ENFRENTAMENTO A DESASTRES – Dentro das ações de enfrentamento a desastres previstas no programa de transferência de renda para situações como secas, enchentes, inundações e eventos climáticos extremos, 171 municípios recebem o pagamento de maneira unificada, no primeiro dia do calendário. Com isso, mais de 381 mil famílias que vivem em cidades em estado de emergência ou calamidade pública reconhecidos pelo Governo do Brasil poderão movimentar o recurso a partir desta quarta-feira.
Os beneficiários contemplados estão distribuídos em nove estados que enfrentam dificuldades em decorrência de eventos climáticos extremos. São eles: Piauí, Amazonas, Roraima, Rio Grande do Norte, Sergipe, Minas Gerais, Rio de Janeiro, Paraná e Bahia.
PRIMEIRA INFÂNCIA — No pacote de benefícios incluídos na retomada do programa desde 2023, 8,28 milhões de crianças de zero a seis anos recebem neste mês o Benefício Primeira Infância. Isso significa um adicional de R$ 150 destinado a cada integrante dessa faixa etária na composição familiar. O investimento é de R$ 1,18 bilhão.
COMPLEMENTARES — O Bolsa Família também prevê outros benefícios complementares, no valor adicional de R$ 50, que chegam a 13,8 milhões de crianças e adolescentes de sete a 18 anos, além de 650,6 mil gestantes e 347,3 mil nutrizes. Para esses pagamentos, o investimento supera R$ 692,6 milhões.
ESPECÍFICOS — Neste mês, o Bolsa Família alcança, em seu grupo prioritário e específico, 266,7 mil famílias com pessoas em situação de rua, 250,8 mil com pessoas indígenas, 294,4 mil com quilombolas, 3,4 mil com crianças em situação de trabalho infantil, 56,4 mil com pessoas resgatadas de trabalho análogo ao escravo e 408,7 mil com catadores de material reciclável.
PERFIL — Como costuma ocorrer no Bolsa Família, 84,14% dos responsáveis familiares são mulheres: 15,7 milhões. As pessoas de cor preta/parda representam a predominância entre os beneficiários e somam 35,8 milhões (73,3%).

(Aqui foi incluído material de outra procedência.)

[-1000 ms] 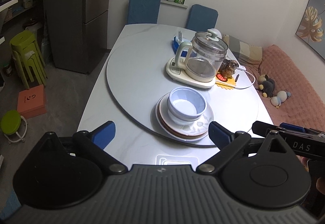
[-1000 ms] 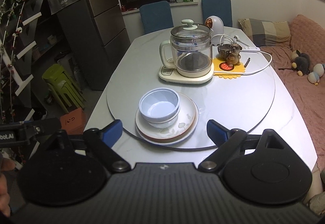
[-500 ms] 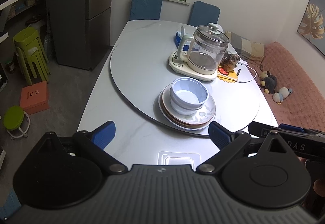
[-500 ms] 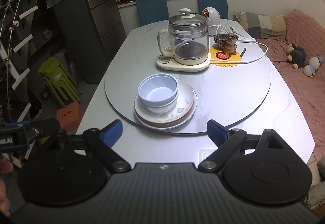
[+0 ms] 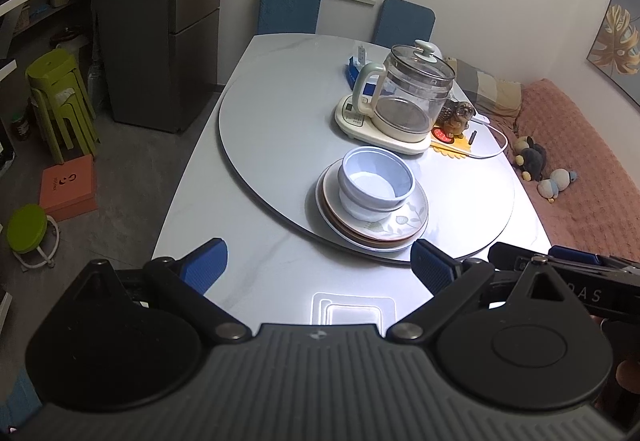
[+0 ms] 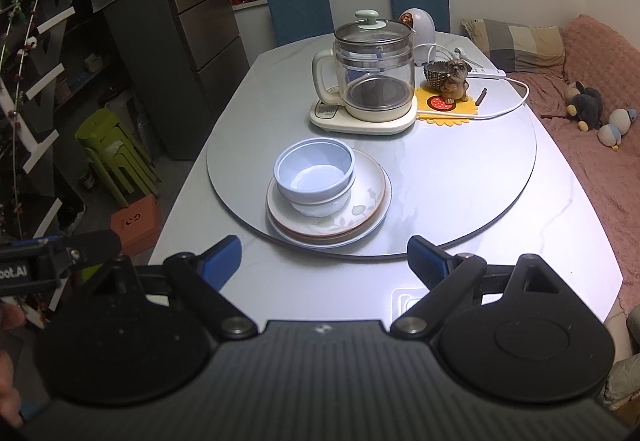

PROTEÇÃO — Outra criação da nova versão do Bolsa Família, a Regra de Proteção permite aos beneficiários permanecerem no programa por até um ano, mesmo depois de conseguirem emprego com carteira assinada ou aumento de renda. Nesse caso, a família recebe 50% do valor. Esse parâmetro atinge, em março, 2,35 milhões de famílias.
REGIÕES — No recorte por regiões, o Nordeste reúne o maior número de contemplados em março. São 8,76 milhões de beneficiários, a partir de um investimento de R$ 5,93 bilhões. Na sequência aparece a região Sudeste (5,3 milhões de famílias e R$ 3,56 bilhões em repasses), seguida por Norte (2,42 milhões de famílias e R$ 1,73 bilhão), Sul (1,26 milhão de beneficiários e R$ 854,1 milhões) e Centro-Oeste (977,3 mil famílias e R$ 675,3 milhões).
ESTADOS — Na divisão por unidades federativas, o maior número de contemplados em março está na Bahia. São 2,33 milhões de famílias beneficiárias no estado, a partir de um aporte de R$ 1,56 bilhão. São Paulo aparece na sequência, com 2,2 milhões de contemplados. Em outros 6 estados há mais de um milhão de integrantes do programa: Pernambuco (1,46 milhão), Minas Gerais (1,41 milhão), Rio de Janeiro (1,4 milhão), Ceará (1,34 milhão), Pará (1,25 milhão) e Maranhão (1,15 milhão).
VALOR MÉDIO NOS ESTADOS — Roraima é o estado com maior valor médio de repasse aos beneficiários em março: R$ 751,82. Amazonas (R$ 740,51), Acre (R$ 728,59), Amapá (R$ 726,79), Pará (R$ 705,93) e Maranhão (R$ 702,44) completam a lista das seis maiores médias.